One sees a lot of contemporary writers say they own and control their creations, which is only legally true. Once the writer publishes, the story belongs (in a very real way) to the reader--the story only exists in a space between the author and the reader, and nowhere else. The idea that the writer's control of the right to copy, that is the right to make facsimiles, somehow extends to owning the image of his world and characters in the readers' heads is stupid and offensive. Of course I don't own your brain while you're reading this. You read, interpret; you agree or disagree. If I describe a character, you imagine him and he's yours. So, if you imagine him having depraved sexual relations with an underage goat, is that an insult to me? Obviously not: it's your depraved brain, and I doubt there are many others who, upon hearing of your barnyard obsessions, will suddenly share them or assume that I do.

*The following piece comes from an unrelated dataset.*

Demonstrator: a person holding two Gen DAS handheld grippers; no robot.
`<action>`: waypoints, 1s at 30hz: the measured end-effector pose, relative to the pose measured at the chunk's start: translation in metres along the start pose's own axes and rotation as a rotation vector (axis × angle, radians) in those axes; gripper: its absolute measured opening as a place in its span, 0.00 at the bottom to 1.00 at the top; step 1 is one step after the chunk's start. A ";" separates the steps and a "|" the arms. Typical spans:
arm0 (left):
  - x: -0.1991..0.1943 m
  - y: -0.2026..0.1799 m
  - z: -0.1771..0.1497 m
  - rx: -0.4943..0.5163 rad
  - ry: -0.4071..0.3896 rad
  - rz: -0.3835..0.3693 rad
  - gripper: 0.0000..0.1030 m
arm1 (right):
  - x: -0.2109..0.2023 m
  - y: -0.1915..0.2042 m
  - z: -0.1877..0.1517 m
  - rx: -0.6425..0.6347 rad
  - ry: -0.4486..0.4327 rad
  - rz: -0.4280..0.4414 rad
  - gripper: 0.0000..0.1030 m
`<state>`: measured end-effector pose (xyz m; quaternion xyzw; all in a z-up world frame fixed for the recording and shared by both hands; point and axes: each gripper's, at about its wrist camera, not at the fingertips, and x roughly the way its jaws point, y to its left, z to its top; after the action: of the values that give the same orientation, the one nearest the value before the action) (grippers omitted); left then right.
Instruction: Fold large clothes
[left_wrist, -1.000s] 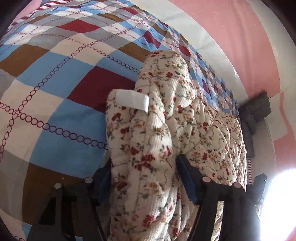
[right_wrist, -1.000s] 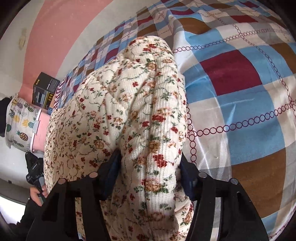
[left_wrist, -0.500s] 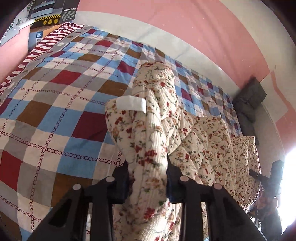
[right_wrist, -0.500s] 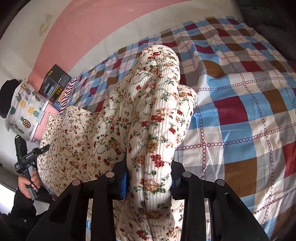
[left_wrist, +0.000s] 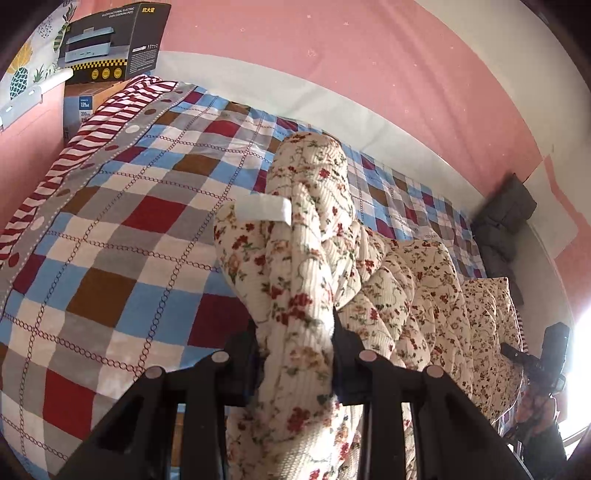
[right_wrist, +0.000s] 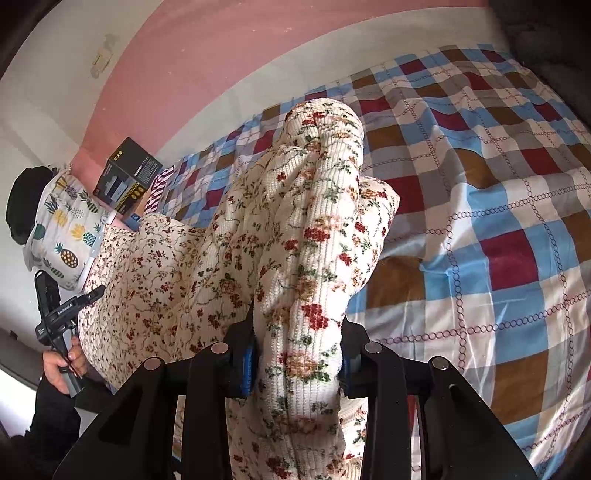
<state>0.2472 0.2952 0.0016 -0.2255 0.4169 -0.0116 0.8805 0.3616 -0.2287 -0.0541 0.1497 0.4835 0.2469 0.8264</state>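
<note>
A thick cream floral quilted garment (left_wrist: 303, 266) is bunched and lifted off a bed with a checked cover (left_wrist: 110, 258). My left gripper (left_wrist: 295, 354) is shut on one gathered corner of it; a white label (left_wrist: 264, 209) shows on that fold. Across the bed, my right gripper (right_wrist: 297, 354) is shut on the opposite corner of the floral garment (right_wrist: 306, 229). The cloth sags between the two grips and the rest of it trails over the bed's near edge. In each view the other gripper shows small, held in a hand (right_wrist: 61, 363).
The checked bed cover (right_wrist: 498, 229) fills most of both views. A dark cardboard box (left_wrist: 110, 44) and a pineapple-print cloth (right_wrist: 64, 221) stand at the bed's head end. A dark grey cushion (left_wrist: 506, 218) lies by the pink wall. A red-and-white striped cloth (left_wrist: 88, 136) edges the bed.
Both grippers' jaws closed in on the floral garment and lifted its corners well up off the bed. More wall and bed now show in both views.
</note>
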 end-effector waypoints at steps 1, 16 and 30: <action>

The historically novel situation of copyrights lasting forever and being blurred with other forms of IP, like trademark and business practice, appears to have resulted in widespread arrogance. How dare you take my character and do your own thing? Easily, that's how: as soon as I've allowed you to read about my character, I've given him to you in a creative sense. In a legal sense, I'd prefer you not reprint my story without giving me money; and in a similar sense I'd prefer you not plagiarize--please don't publish a substantially identical story and say it's yours, not mine.

But outside of those largely-financial issues: imitation is the sincerest form of flattery. Really. Even bad imitation: you write a story in which my beloved protagonist is a pedophile, well... I won't exactly be happy, but at least I made an impression.

Middle-Class Batmen make the world more interesting.